▶ _BRIEF_
Give again, word for word, every line below from the one that has "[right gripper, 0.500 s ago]" through the one that has "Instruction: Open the", both included, and no others.

▶ _RAW DATA_
****

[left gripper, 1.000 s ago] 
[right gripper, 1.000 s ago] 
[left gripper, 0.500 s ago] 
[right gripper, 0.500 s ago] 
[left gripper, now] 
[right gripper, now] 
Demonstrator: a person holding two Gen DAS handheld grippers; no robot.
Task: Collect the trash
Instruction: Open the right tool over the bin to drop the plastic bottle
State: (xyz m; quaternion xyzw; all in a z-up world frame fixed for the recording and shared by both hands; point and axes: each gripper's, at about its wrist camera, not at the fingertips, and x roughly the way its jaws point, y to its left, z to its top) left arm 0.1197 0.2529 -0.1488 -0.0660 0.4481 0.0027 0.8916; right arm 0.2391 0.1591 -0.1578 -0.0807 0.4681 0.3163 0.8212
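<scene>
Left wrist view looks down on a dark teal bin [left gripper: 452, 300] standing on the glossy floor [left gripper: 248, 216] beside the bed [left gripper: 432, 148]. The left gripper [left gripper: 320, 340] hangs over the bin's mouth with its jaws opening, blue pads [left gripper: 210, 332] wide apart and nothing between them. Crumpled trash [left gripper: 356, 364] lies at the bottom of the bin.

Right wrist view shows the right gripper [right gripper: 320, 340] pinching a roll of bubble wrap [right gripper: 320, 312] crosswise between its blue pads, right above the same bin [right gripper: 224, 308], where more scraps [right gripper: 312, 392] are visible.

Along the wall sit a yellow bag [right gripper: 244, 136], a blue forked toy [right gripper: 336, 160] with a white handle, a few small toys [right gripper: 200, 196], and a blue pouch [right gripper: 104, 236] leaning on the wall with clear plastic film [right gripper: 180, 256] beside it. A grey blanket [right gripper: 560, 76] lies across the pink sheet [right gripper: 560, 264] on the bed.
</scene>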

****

▶ _EXERCISE SOLUTION_
[right gripper, 0.500 s ago] 
[left gripper, now] 
[right gripper, now] 
Demonstrator: a person holding two Gen DAS handheld grippers; no robot.
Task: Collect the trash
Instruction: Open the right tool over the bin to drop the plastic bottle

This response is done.